## [ACTIVITY]
Take the line that contains "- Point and" and all lines after it, up to and including the last line of the data, and write them out exactly; nothing else belongs in the answer.

——

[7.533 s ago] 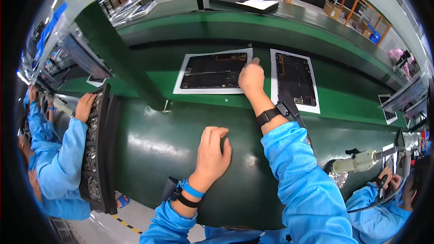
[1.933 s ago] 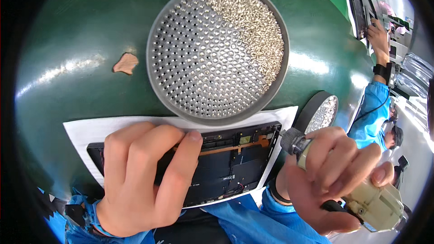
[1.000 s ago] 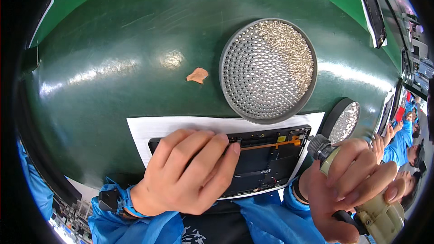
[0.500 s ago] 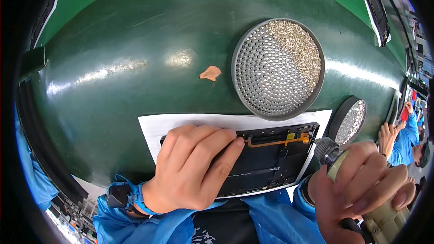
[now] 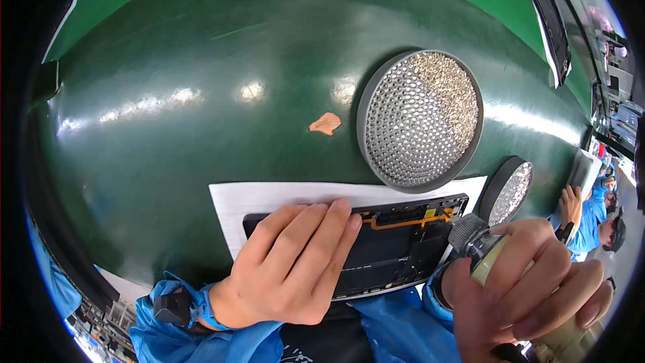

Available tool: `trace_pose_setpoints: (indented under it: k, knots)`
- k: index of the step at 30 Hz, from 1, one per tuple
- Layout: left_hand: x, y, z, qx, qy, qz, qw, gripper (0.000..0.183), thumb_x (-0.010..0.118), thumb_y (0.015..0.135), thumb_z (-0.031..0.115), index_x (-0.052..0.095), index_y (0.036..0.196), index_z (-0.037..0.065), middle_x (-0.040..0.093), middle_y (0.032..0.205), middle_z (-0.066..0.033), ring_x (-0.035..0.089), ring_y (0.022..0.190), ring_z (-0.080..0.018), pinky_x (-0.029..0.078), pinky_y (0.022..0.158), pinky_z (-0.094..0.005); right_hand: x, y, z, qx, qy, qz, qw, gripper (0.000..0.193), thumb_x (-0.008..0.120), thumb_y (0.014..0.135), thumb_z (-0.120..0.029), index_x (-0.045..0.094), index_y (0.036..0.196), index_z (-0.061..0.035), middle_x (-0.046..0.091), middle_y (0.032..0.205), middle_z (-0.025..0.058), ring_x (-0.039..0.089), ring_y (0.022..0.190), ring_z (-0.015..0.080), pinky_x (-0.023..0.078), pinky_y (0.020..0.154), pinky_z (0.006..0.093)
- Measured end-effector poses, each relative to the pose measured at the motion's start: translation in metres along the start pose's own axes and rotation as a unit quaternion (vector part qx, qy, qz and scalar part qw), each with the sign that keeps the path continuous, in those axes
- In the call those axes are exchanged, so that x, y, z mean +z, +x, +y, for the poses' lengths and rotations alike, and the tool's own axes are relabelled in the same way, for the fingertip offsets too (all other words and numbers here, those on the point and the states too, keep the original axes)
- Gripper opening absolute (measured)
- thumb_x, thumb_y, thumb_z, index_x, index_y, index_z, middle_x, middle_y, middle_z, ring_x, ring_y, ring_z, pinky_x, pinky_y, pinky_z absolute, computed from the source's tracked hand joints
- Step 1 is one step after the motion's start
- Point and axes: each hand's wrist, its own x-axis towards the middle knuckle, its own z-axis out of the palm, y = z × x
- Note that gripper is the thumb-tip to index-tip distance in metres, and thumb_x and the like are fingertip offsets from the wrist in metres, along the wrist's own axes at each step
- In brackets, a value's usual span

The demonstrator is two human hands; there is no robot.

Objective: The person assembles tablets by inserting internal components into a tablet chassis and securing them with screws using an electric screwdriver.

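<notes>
Left hand [image 5: 289, 265] partly hides the black device [image 5: 386, 249], right hand [image 5: 531, 289] the tool [image 5: 490, 262]

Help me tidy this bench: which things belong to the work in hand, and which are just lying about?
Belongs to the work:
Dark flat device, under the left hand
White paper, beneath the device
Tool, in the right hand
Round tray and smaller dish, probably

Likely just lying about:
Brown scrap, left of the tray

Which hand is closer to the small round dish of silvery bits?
Right. The right hand is just below the small dish in view; the left hand lies farther left, on the tablet.
</notes>
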Motion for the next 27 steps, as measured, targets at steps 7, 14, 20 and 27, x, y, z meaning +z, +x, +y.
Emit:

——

## [WRITTEN RESPONSE]
- Point and axes: each hand's wrist, its own x-axis towards the middle knuckle, its own z-axis out of the palm, y = z × x
- Note that gripper is the thumb-tip to index-tip distance in metres, and thumb_x and the like are fingertip offsets from the wrist in metres, along the wrist's own axes at each step
- In brackets, a value's usual span

The demonstrator is two human hands; there is no robot.

Objective: The person assembles tablets by inserting internal components into a tablet chassis and securing them with screws using an electric screwdriver.

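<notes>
Left hand [image 5: 289, 265] partly hides the black device [image 5: 386, 249], right hand [image 5: 531, 289] the tool [image 5: 490, 262]

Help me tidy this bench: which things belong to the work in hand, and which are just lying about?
Belongs to the work:
Dark flat device, under the left hand
White paper, beneath the device
Tool, in the right hand
Round tray and smaller dish, probably

Likely just lying about:
Brown scrap, left of the tray

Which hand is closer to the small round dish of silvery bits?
Right. The right hand is just below the small dish in view; the left hand lies farther left, on the tablet.
</notes>
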Motion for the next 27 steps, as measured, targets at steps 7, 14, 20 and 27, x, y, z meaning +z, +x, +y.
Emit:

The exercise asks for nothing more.